_DIRECTIONS FOR THIS TASK_: Restate word for word the entries below, starting with the line with "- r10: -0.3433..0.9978" and continuing through the line with "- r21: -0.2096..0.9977". Include both of those lines and no others.

Records contained in a dataset
|---|
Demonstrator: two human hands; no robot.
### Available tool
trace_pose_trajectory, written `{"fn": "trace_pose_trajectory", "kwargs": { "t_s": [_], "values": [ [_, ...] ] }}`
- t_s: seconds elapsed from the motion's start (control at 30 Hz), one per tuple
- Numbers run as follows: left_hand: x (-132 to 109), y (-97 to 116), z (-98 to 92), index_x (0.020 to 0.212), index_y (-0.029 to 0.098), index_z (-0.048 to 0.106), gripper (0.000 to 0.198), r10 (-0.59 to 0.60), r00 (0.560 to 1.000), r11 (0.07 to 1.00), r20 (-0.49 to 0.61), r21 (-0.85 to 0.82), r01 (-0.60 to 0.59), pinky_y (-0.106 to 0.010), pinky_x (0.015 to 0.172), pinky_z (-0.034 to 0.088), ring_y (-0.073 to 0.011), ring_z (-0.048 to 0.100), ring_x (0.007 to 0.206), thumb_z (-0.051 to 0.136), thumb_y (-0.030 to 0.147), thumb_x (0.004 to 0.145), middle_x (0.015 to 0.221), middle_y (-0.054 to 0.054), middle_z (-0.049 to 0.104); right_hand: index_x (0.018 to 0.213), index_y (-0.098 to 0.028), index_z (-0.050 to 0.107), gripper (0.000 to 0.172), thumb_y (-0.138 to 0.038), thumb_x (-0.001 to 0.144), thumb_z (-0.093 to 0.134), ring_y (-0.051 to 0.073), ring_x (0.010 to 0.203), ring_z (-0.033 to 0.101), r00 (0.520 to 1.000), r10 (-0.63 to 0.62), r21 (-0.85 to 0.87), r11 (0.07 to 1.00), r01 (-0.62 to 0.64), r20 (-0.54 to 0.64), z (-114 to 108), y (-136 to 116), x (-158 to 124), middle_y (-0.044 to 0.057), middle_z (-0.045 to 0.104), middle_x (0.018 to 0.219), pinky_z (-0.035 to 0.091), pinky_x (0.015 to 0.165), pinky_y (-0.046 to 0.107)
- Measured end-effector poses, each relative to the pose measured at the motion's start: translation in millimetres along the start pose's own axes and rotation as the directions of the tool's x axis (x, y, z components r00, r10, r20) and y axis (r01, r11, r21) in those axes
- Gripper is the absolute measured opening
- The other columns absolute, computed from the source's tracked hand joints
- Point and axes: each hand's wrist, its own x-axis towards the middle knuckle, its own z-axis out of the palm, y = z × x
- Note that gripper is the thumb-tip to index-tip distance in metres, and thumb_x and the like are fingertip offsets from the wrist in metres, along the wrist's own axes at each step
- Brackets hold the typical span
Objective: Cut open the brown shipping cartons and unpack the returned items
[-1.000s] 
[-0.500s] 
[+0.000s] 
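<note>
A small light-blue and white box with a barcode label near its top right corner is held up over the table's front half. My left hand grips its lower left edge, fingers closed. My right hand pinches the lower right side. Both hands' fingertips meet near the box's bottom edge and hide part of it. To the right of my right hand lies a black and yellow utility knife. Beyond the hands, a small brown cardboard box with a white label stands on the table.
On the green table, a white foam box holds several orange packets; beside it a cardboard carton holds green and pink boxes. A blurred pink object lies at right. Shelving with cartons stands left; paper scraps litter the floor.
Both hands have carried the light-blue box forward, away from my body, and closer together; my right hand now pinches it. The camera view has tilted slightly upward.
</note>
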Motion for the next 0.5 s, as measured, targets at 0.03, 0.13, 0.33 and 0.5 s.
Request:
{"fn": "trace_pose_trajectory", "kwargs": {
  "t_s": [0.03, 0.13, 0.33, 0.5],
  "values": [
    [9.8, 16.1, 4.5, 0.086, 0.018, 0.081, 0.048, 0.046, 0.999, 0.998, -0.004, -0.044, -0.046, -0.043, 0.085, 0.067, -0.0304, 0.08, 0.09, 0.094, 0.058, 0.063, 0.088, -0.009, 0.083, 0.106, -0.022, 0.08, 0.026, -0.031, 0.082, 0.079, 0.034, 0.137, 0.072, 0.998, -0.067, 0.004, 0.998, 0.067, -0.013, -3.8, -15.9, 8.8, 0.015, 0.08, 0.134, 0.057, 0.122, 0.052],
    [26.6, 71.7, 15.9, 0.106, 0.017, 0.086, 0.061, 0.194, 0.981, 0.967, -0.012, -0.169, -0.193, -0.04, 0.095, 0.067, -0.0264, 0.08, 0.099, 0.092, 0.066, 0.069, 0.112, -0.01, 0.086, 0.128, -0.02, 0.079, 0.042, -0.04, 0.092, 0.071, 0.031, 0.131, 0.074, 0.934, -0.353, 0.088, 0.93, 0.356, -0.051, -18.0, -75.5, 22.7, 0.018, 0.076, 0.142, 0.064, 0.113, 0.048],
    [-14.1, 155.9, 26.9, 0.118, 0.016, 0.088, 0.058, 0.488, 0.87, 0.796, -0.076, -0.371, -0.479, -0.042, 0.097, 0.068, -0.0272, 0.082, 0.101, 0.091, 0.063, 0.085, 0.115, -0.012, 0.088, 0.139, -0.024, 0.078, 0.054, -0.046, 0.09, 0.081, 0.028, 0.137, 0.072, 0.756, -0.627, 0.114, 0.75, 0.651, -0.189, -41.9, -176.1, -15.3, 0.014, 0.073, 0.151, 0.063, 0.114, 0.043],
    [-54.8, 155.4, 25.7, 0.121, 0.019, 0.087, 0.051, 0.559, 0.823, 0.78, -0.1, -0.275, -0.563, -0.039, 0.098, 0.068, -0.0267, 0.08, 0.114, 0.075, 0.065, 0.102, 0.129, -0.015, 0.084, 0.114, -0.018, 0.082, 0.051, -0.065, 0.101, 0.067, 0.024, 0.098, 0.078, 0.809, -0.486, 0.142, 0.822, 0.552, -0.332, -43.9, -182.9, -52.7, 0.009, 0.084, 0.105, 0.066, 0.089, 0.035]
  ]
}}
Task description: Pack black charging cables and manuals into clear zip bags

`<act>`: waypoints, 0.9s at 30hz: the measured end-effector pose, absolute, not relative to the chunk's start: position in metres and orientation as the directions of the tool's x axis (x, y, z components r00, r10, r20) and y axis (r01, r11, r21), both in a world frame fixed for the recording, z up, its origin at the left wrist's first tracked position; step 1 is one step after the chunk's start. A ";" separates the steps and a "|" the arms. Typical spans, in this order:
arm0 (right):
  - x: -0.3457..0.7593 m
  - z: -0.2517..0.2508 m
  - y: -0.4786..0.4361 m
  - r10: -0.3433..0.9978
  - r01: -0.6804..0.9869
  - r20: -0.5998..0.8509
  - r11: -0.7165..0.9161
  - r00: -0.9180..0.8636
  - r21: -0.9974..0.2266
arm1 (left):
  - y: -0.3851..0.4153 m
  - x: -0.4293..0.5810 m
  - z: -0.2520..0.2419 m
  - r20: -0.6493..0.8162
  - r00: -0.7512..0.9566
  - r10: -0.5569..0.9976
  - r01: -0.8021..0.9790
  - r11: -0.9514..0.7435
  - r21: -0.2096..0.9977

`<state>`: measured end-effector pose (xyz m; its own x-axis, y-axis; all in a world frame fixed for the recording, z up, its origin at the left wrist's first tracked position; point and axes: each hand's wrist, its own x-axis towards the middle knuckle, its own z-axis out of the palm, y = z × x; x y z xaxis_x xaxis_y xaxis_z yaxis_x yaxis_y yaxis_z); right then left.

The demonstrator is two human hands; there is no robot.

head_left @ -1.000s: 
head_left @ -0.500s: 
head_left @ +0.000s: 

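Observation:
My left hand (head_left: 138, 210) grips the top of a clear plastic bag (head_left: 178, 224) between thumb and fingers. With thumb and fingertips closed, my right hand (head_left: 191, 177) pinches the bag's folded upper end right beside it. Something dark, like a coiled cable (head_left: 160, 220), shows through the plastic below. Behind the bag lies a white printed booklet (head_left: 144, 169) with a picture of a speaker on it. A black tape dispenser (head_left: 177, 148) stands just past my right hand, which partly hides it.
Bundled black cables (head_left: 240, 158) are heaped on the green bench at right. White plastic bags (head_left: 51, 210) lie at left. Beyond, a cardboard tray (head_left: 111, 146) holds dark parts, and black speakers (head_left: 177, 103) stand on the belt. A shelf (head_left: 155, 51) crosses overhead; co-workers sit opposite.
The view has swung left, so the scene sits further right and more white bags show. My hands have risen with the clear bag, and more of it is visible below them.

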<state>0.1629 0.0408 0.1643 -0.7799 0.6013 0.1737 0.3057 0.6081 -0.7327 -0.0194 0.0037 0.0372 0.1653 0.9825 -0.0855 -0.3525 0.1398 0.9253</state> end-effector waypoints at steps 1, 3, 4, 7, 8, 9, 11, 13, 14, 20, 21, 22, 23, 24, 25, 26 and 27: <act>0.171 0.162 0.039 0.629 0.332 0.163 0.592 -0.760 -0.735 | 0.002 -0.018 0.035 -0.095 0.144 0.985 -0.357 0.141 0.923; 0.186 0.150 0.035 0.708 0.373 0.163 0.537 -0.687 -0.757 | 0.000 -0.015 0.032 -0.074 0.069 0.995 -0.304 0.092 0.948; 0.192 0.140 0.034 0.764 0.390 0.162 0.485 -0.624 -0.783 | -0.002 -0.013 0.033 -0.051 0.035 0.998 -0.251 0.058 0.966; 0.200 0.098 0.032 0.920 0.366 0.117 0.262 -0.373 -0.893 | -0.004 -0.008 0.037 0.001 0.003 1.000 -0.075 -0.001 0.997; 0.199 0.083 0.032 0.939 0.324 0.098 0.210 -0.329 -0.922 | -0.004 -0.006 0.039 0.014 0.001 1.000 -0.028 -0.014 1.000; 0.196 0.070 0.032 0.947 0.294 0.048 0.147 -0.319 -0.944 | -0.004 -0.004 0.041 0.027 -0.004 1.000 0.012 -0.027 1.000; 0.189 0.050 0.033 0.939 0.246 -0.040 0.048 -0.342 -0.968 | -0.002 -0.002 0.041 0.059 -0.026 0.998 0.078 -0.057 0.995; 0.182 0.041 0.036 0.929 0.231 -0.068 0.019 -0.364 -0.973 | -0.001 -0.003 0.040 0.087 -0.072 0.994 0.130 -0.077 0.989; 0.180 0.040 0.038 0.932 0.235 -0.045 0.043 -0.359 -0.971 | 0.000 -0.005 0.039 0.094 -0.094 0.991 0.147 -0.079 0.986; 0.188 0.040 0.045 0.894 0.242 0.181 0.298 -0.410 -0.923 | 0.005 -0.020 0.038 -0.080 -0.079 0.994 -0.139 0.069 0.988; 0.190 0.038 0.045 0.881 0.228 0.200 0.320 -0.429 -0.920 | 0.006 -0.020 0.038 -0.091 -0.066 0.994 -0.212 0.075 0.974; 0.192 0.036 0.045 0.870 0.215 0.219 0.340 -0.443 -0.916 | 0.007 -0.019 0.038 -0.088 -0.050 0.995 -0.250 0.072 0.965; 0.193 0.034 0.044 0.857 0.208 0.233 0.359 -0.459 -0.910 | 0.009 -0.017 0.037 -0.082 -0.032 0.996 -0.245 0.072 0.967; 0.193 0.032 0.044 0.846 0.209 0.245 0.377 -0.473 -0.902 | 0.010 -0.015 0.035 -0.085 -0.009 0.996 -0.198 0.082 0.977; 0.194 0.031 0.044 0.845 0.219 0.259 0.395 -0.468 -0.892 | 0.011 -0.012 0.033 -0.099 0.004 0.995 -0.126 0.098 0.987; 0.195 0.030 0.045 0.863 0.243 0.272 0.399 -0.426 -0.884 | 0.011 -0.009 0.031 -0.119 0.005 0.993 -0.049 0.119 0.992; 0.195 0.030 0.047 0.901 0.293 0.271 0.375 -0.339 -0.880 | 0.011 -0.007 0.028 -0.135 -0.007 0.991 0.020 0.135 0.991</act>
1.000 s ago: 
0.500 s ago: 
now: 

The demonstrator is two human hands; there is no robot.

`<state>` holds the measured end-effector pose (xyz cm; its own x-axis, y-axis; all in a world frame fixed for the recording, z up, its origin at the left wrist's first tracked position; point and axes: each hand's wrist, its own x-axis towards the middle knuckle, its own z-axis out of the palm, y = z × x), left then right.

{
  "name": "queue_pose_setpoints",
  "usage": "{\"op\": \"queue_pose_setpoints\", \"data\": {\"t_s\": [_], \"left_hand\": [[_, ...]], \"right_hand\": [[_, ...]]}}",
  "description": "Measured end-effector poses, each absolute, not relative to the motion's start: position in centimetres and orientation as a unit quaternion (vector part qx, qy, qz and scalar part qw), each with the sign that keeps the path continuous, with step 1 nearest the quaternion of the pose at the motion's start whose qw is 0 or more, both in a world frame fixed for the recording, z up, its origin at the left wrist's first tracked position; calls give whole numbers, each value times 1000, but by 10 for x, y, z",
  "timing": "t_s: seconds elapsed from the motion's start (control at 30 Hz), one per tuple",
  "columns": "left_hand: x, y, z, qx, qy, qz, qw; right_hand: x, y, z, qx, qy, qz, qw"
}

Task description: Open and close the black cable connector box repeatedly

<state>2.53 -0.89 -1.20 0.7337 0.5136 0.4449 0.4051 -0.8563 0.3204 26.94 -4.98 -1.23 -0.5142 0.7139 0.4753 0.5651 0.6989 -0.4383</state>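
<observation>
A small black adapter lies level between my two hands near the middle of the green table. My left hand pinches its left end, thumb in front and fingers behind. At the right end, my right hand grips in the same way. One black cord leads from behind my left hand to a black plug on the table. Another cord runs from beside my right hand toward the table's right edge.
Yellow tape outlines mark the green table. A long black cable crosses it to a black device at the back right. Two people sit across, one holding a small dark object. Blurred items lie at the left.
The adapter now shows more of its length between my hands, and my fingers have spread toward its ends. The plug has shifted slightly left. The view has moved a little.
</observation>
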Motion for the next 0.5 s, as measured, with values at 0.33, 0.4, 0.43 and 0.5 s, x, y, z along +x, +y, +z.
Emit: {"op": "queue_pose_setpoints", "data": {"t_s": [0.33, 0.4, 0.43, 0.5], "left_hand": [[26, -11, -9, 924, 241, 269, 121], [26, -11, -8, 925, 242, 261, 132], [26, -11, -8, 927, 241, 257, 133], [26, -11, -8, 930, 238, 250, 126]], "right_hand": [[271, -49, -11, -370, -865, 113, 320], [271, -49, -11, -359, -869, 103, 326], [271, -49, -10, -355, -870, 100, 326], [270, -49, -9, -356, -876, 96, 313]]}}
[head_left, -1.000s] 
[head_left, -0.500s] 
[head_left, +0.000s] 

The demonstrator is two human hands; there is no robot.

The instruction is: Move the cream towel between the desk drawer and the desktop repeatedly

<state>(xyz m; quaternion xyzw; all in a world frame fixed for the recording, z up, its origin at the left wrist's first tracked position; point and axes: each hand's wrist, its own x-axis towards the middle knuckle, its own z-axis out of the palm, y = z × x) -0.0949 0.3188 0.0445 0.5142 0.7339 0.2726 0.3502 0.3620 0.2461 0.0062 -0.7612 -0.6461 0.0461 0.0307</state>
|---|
_EXERCISE OUTPUT_:
  - r10: -0.3433..0.9978
  - r01: -0.6804..0.9869
  - r20: -0.5998..0.8509
  - r11: -0.7165..0.9161
  - r00: -0.9180..0.8636
  - r21: -0.9974..0.2266
arm1 (left):
  - y: -0.3851..0.4153 m
  - x: -0.4293..0.5810 m
  - z: -0.2520..0.2419 m
  - r20: -0.6493..0.8162
  - r00: -0.7512..0.9566
  - r10: -0.5569..0.9976
  - r01: -0.8021..0.9790
  - r11: -0.9514..0.7435
  - r21: -0.2096..0.9977

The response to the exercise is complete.